TR: HST Wales Lake Meet-Up, July 2014
Posted: Sun Aug 17, 2014 4:05 pm
Wales Lake HST Meet-up, July 2014
The trip to Wales Lake and the HST meet-up was not something I’d penned into my 2014 calendar. What made me change my mind is that I had marched over Forester Pass earlier this summer without managing to see any of the off-trail gems – especially Milestone Basin and the upper Kern – that I had walked there to see in the first place. Weather and (my own) poor trip-mileage planning had interfered.
The HST meet-up served up a ready excuse to return to the area, and to meet some new people as well.
What clinched the deal was Maverick’s (Peter’s) offer to carpool from the Bay Area, hike to the meet-up together, and share some of his vast photography knowledge with me. I had just gotten a new camera and had been working hard to learn landscape photography technique, so this was an offer I could not refuse!
Day 1: Up
So it was that I found myself parking my car at Livermore Airport at 3:30 a.m., jumping into Mav’s Civic, driving across Yosemite (which I barely remember as I was running on 3-4 hours of sleep), permitting up in Bishop, dropping my daypack at Mount Williamson Motel in Independence (in anticipation of my return), and nervously watching as Mav attempted to navigate the Civic up a dirt road littered with massive rocks to the Shepherd Pass hiker trailhead. He wisely gave up at the halfway point, turned around and parked us back at the stock trailhead. Thus we started up the east side’s most notorious pass – where the sun bares down so relentlessly that smart people start before daylight – precisely at midday.
I did not take any photos that day, but here is one taken near the trailhead on my walk-out 9 days later:
I love eastside entries. I grew up in the high desert, so the desert feels charming and welcoming to me. Most eastside canyons provide a dramatic sense of vertigo: At the halfway point you can peer 3000 feet straight down to your Owens Valley starting point; and 3000 feet straight up to your pass. The Shepherd trail was splendid in all these usual, eastside ways.

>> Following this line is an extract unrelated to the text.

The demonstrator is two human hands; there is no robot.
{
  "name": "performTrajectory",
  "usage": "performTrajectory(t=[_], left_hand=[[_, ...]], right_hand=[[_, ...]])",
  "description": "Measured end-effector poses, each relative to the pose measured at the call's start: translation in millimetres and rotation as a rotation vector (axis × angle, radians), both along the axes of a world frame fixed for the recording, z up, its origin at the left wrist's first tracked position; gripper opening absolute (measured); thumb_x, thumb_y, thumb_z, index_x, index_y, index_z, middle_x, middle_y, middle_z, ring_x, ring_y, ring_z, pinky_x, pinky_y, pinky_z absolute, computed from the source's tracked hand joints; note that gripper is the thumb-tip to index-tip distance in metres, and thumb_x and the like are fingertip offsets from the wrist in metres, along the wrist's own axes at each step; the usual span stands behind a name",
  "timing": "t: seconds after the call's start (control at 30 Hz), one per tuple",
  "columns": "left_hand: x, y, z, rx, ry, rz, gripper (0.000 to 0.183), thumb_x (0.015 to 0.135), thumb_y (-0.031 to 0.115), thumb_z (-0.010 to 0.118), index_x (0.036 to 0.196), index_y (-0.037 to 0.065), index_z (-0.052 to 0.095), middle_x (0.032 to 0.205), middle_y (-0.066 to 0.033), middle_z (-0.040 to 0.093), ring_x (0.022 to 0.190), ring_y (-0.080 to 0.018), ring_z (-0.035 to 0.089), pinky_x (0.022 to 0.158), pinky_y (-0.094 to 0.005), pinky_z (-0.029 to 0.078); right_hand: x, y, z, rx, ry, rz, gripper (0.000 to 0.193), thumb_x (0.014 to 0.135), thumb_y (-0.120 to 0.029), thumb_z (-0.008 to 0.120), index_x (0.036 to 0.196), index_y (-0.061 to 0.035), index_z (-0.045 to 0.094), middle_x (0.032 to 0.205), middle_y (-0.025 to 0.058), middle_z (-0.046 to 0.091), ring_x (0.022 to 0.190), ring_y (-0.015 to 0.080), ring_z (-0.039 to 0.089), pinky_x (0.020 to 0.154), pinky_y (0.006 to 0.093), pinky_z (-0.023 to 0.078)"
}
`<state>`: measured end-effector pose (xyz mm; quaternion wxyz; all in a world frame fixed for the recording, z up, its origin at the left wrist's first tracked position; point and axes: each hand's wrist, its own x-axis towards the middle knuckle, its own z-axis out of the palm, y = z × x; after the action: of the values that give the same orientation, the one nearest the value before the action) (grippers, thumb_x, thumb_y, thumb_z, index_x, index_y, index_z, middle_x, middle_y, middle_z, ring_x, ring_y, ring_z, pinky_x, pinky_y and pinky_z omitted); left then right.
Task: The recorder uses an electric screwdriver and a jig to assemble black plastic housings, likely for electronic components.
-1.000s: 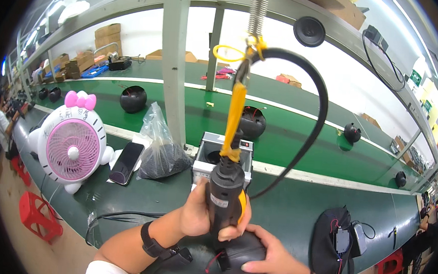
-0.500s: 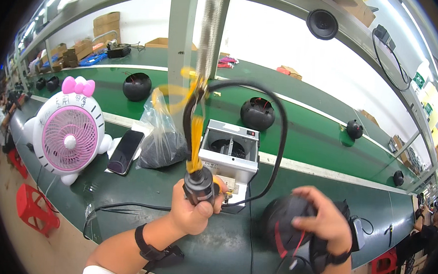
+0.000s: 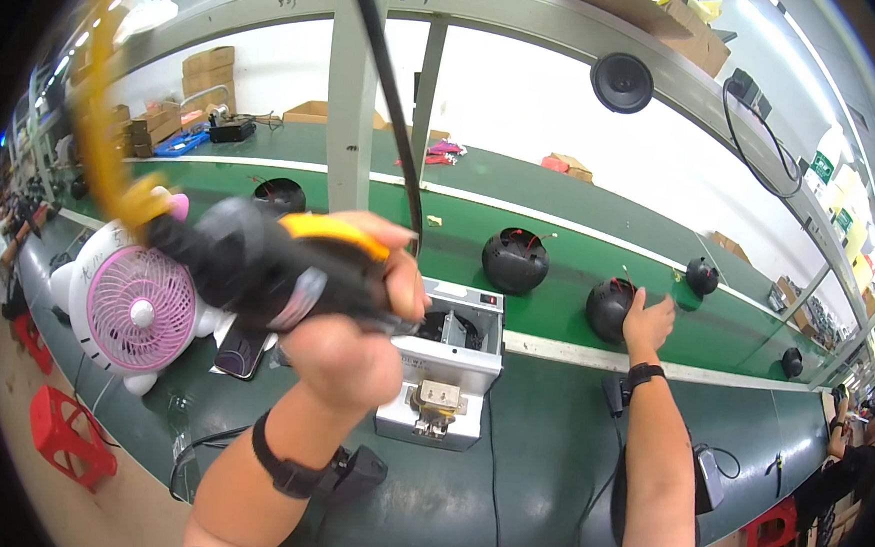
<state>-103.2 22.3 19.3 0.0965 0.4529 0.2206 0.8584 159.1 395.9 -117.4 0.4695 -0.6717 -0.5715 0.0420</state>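
My left hand is wrapped round a black electric screwdriver with a yellow lever. It is raised and tilted to the left, smeared by motion, and a coiled yellow cord hangs at its far end. My right hand reaches over the green conveyor, fingers stretched out at the right side of a round black shell with red wires on top. Whether the fingertips touch the shell is hard to tell. Below the left hand stands a grey metal screw feeder.
A pink and white fan and a phone stand at left on the bench. Other black shells ride on the conveyor. A metal upright rises behind. Cables and a black device lie near my left wrist.
My right hand has carried a black shell from the near bench to the conveyor, and its fingers have loosened. The screwdriver has swung up and tilted left in my left hand.
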Motion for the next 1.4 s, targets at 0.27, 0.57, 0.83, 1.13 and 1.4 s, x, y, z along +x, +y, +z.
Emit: performTrajectory(t=[0.27,0.57,0.83,1.13,1.4], left_hand=[[-13,17,14,-0.111,-0.004,0.017,0.077,0.088,0.07,0.058,0.11,-0.005,0.055,0.072,-0.0043,0.056,0.063,-0.0124,0.057,0.059,-0.0271,0.049],[-9,-50,35,-0.543,0.007,-0.102,0.06,0.094,0.048,0.065,0.121,-0.005,0.056,0.079,-0.0067,0.063,0.071,-0.0143,0.062,0.068,-0.029,0.051],[19,-47,9,-0.499,0.004,-0.064,0.098,0.07,0.096,0.044,0.103,0.003,0.053,0.059,-0.0003,0.05,0.049,-0.0122,0.052,0.048,-0.0283,0.047],[22,7,-52,-0.438,0.116,-0.219,0.075,0.093,0.072,0.048,0.102,-0.002,0.061,0.069,-0.0011,0.056,0.058,-0.0068,0.051,0.052,-0.022,0.042],[38,-21,-17,-0.488,-0.004,-0.246,0.094,0.083,0.088,0.035,0.102,-0.001,0.059,0.06,0.001,0.05,0.047,-0.0095,0.047,0.046,-0.0239,0.041]], right_hand=[[-99,-27,73,0.36,-0.231,0.834,0.082,0.072,-0.037,0.081,0.136,-0.0005,0.046,0.133,0.0208,0.053,0.127,0.0376,0.047,0.107,0.0467,0.039],[-165,19,64,-0.392,-0.412,0.88,0.136,0.049,-0.059,0.09,0.153,0.0014,0.025,0.146,0.0319,0.044,0.139,0.0457,0.039,0.111,0.0437,0.039],[-111,-43,73,-0.51,0.125,1.026,0.096,0.064,-0.036,0.091,0.134,0.0113,0.044,0.123,0.0216,0.06,0.109,0.0278,0.061,0.095,0.0371,0.05],[9,-301,119,-0.496,-0.351,1.446,0.101,0.054,-0.044,0.093,0.133,0.0008,0.051,0.126,0.0212,0.057,0.118,0.0361,0.057,0.103,0.0403,0.045],[-7,-346,44,0.318,-0.545,1.612,0.089,0.057,-0.033,0.088,0.138,-0.018,0.053,0.14,0.0185,0.047,0.122,0.0423,0.051,0.1,0.0563,0.045]])
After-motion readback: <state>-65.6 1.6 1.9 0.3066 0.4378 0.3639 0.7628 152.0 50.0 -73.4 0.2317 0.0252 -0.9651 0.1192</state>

I particularly enjoyed the first two thousand vertical feet of trail, which initially hops back and forth across beautiful Symmes Creek, and then climbs the wall above. The one thing that thoroughly surprised me about the Shepherd trail overall, was how marvelously constructed and well-maintained it is! I was expecting something more the likes of the Baxter Pass trail, with constant washouts and puzzles. Instead I found a smooth dirt path following switchbacks that are neither too maddeningly roundabout, nor too steep, nor even rocky (till you get to the talus at the top). And there is no horse manure - stock were banned here after the last washout. Here’s what the trail tends to look like:
At the saddle we had a great first view of Mount Williamson and into Shepherd Creek. By this point, a breeze and a light cloud cover had softened the harsh sun.
We had our eyes on the prize – Anvil Camp – and kept our breaks very short. Mav was a much faster walker than me. Although he was copacetic and never demonstrated any impatience, after stops I often shouldered my pack first to gain a head start.

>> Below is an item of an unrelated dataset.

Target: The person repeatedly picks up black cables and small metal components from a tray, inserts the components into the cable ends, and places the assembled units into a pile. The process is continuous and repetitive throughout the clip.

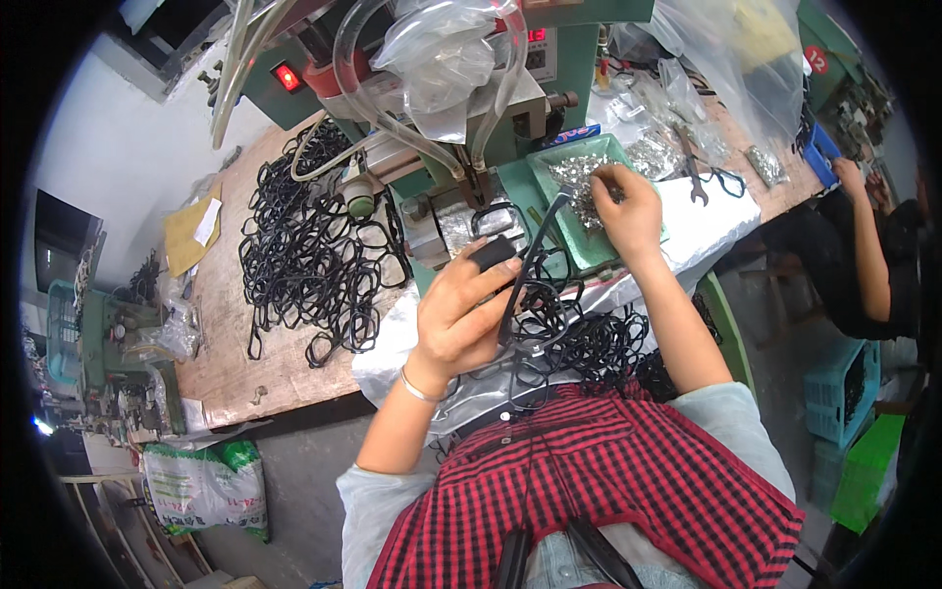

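Red-digit display (536, 37) glowing, left hand (457, 316) curling by a black strip (535, 253), right hand (633, 216) bunching over silvery bits (574, 171), can't tell what's held.

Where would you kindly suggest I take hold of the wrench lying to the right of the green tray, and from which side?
I would pinch the wrench mid-shank, coming from above on the near side. It seems to lie flat, its slim shank exposed and its forked end facing nearer, while crumpled clear plastic crowds the far end.
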Tool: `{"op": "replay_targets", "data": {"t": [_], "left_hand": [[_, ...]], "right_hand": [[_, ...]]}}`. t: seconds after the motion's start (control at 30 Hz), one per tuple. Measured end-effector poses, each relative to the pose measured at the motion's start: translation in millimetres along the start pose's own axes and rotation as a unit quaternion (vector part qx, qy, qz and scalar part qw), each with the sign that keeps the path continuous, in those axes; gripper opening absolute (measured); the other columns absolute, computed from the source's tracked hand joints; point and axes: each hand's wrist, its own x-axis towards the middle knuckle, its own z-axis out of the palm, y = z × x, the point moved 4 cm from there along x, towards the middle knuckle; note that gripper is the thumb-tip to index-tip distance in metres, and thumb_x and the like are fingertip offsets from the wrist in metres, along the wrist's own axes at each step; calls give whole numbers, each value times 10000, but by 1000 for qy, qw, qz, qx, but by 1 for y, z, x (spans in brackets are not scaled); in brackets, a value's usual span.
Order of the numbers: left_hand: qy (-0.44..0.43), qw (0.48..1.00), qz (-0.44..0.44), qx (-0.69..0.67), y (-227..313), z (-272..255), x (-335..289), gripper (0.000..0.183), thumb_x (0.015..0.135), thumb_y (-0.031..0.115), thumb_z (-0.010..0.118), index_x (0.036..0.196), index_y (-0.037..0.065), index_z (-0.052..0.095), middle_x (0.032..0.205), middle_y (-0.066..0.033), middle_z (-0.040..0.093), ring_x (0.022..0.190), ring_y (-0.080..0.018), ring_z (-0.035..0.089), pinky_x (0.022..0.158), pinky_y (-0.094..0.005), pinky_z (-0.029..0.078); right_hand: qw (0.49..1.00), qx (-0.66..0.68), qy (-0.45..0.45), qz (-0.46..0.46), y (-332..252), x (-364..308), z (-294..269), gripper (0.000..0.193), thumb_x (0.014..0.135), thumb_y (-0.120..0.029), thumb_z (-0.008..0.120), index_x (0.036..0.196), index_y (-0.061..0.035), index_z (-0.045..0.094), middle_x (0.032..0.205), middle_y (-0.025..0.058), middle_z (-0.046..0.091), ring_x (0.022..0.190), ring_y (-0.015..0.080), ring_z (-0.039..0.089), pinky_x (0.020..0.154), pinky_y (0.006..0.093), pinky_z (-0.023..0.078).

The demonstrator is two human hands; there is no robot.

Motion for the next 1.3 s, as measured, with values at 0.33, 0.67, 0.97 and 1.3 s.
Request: {"op": "replay_targets", "data": {"t": [0.33,0.67,0.97,1.3], "left_hand": [[-46,920,-386,-55,-5,-62,-67,452,834,84,731,1251,-27,594,1187,-133,608,1146,-237,584,1023,-369,454],[-17,904,-400,-150,2,25,-45,163,785,45,789,908,14,687,1101,-110,653,1034,-224,610,904,-344,472],[-38,358,-497,-789,9,38,-75,808,1007,660,323,1366,-37,520,1210,-216,621,1093,-329,605,893,-482,481],[98,270,-589,-755,2,37,-83,598,1006,528,451,1169,-35,566,957,-141,622,781,-245,618,632,-373,469]], "right_hand": [[995,91,-40,24,-12,-7,-7,163,851,-95,693,992,-32,745,951,133,742,908,280,705,844,345,524],[999,39,12,-14,-4,-15,-19,121,796,-47,703,906,-38,751,877,114,716,866,272,682,826,350,515],[958,241,-157,3,-90,-3,-14,147,818,-21,709,961,10,724,929,60,714,920,145,669,845,296,512],[913,365,-168,77,-109,-3,30,508,785,-50,719,1250,47,538,876,66,720,897,118,672,854,269,496]]}}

In spite of the cooler temps, the 9000-foot mark or so was where the trail started to wear on me, the initial joy of Symmes Creek far below us now. At some point you run out of distractions and this notorious trail becomes exactly the Stairmaster it is rumored to be. We figure we climbed about 4800 feet that day. Although I carry a light load by most standards, with nine days of food the pack just felt unnatural.
One nifty thing about Mav, should you ever go hiking with him, is that he can tell you the precise altitude, without consulting any gadgets or maps. At breaks, I would make him guess and he would be correct within 200 feet. How? His body tells him. At 8000 feet his heart does this; at 9000 feet his nose does that; at 10,500 his breathing becomes labored. That is probably more than he wanted written about him here.
A 10,300 feet, after detouring high around the gully that was washed out in 2013, we stumbled into forested Anvil Camp and set up our tents. Mav dubbed the place “Advil Camp.” Too exhausted to recall the correct name, that is exactly what I recorded in my journal that night.
Hey, I observed: We did all that work just to get to the same altitude as the Mono Pass trailhead – which you can drive to! But here’s the thing: You can’t build a road up a canyon this vertical (even if you wanted to so desecrate the wilderness). And its verticality is what makes it so magnificent and spectacular. And that magnificence is what makes it worth hiking.
Plus, Shepherd Pass was apparently Larry Conn’s favorite eastside entry – and that is worth something.
Day 2: To the Upper Kern
We resumed the uphill stroll. On the upper reaches of Shepherd Creek, “Talus” deserves its own ecosystem designation. Talus is a serious art form here. There are vast fields of talus; mountains of talus tiny and huge; mazes of talus somehow covered in meadow; and every variety of alpine flower, tenaciously poking up through the talus. (Anyone know what this flower is called?)
There is even a piece of talus reclining in the throne of a foxtail pine stump.
Before we knew it we were tackling the final quarter mile (steep, loose trail) and topping out at the pass.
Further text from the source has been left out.